Mitch’s eyes are bulging and he is gurgling, trying to spit.
‘Sir, he’s going to play ball. Look!’
Staffe takes his hand away and Mitch spits out the wraps. One of them has burst and he foams, is sick down the side of his armchair. ‘I don’t know anything,’ he sobs and coughs and clutches his guts, spitting out again and guzzling from a can of lager by the fire. ‘Without me, she’d have been dead years ago. On the game since she was fucking thirteen so don’t blame me for her life. You think I like what she does?’

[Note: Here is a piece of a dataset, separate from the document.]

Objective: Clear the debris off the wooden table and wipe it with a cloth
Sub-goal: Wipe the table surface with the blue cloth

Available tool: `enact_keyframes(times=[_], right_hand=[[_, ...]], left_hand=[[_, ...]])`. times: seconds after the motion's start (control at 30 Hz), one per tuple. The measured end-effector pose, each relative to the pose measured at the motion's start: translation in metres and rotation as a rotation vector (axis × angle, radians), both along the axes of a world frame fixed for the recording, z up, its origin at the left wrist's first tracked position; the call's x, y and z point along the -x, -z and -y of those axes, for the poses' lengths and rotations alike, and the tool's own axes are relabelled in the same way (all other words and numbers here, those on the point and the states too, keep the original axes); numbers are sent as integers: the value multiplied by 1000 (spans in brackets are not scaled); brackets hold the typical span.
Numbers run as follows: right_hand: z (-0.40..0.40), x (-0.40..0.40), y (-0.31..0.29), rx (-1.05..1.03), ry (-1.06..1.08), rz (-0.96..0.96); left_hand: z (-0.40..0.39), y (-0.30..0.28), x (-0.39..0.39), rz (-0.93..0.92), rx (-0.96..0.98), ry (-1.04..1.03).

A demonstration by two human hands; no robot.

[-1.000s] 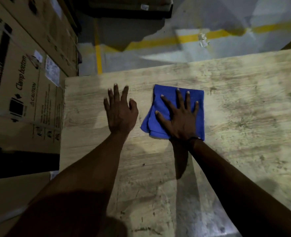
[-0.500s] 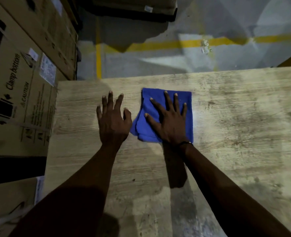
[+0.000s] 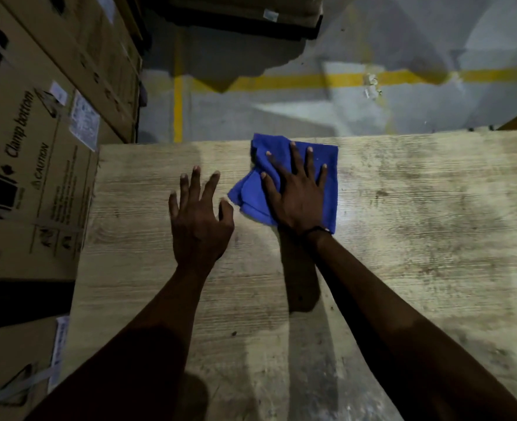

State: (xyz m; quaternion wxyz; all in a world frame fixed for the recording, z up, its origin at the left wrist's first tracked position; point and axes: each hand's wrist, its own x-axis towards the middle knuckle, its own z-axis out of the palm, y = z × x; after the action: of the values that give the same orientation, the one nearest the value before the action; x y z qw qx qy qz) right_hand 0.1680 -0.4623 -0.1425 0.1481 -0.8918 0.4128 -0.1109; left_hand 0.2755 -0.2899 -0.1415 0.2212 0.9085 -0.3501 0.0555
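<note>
A folded blue cloth (image 3: 327, 161) lies on the pale wooden table (image 3: 418, 226), its far corner reaching the table's far edge. My right hand (image 3: 296, 196) presses flat on the cloth with fingers spread. My left hand (image 3: 198, 221) rests on the bare wood just left of the cloth, fingers spread, holding nothing. The tabletop shows dark smudges on its right half and small specks near me.
Stacked cardboard boxes (image 3: 35, 165) stand tight against the table's left side. Beyond the far edge is a grey concrete floor with yellow lines (image 3: 312, 80) and a crumpled white scrap (image 3: 371, 85). A dark pallet (image 3: 245, 22) sits at the back.
My right hand has pushed the cloth away from me, up to the table's far edge. My left hand has stayed on the wood beside it.
</note>
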Motion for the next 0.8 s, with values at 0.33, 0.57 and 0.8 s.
enact_keyframes(times=[0.33, 0.57, 0.8], right_hand=[[-17, 9, -1, 40, -66, -21], [-12, -35, 7, 88, -236, -67], [69, 17, -3, 50, 153, -100]], left_hand=[[1, -4, -1, -31, -9, 6], [-1, -1, 0, -16, 30, 10], [-1, 0, 0, -20, 29, 2]])
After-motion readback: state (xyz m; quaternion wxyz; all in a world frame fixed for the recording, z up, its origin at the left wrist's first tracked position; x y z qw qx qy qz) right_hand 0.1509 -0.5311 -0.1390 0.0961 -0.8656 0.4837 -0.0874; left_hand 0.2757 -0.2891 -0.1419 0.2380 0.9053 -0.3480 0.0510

‘It didn’t stop you skimming off her.’
‘She needs me to fix her up. She can’t ever give it up. You think I didn’t try?’
‘What about Elena?’
‘Becx was always going on about how beautiful she was and how fucking smart. Just like Arra.’
‘Arra?’
‘Thick as thieves.’
‘Was she one of Markary’s girls, this Arra?’
‘I never heard of him.’ Mitch puts his head in his hands, talking to the floor. ‘Arra’s just some posh bird playing street.’ He is trying to work out if the rock is more harmful than the hard place. Eventually, he says, ‘Becx worked Tchancov’s patch. Parlours and suff.’
*
When he gets to Leadengate, Staffe re-rigs the incident room chart. Josie and Pulford input and sort Rebeccah Stone’s data.
The murders of Elena Danya and Rebeccah Stone featured different methods. You might say they don’t connect – unless it is tit for tat. Markary’s girl is killed. Tchancov’s girl is killed.
Pulford says, ‘I don’t see how they have to be linked.’
‘Rebeccah called Elena hours before she strolled to her death in the Thamesbank.’
‘But why would Tchancov kill Elena Danya?’
‘Why would Rebeccah Stone have been in the Kennel on her own? See if Janine has got anything off Stone’s body.’
‘We’ve got traces of semen, sir, from the mouth. She wasn’t penetrated.’
‘Neither was Elena,’ says Staffe.
‘That’s consistent with a frustrated sexual attacker,’ says Josie.
Staffe turns round, frowning. He sees Rimmer coming into the room.
‘We’ve got him. We’ve bloody got him!’ pronounces Rimmer, coming into the room, pinning a typed document to the evidence board.
‘What’s that?’
‘Blears has been identified as being at the Thamesbank Hotel at ten to four on the seventh. Ten minutes before Danya was killed. Ten bloody minutes.’
‘Who by?’
‘The bellboy, a young man called Mulplant. Gary Mulplant.’ Rimmer taps the document with his finger. ‘It’s all there. Graham Blears is our man. Maybe you should go off on your wild-goose jaunts more often, Staffe.’ Rimmer pats Josie on the back and says to Staffe, ‘Just so long as you leave me this one – hey, Josie!’
Staffe leaves the rest of them to celebrate getting their man and, once in his office, locks the door, lays out the contents of the plastic bag from Rebeccah’s bath. He is beginning to regret not submitting it with the rest of the evidence. It tells the story of a girl on the brink of getting away, on the back of ‘foreigners’, paid in to her Post Office account once a week. From the jottings and calculations on the papers inside the savings book, it seems her debt with Tchancov was dragging her down.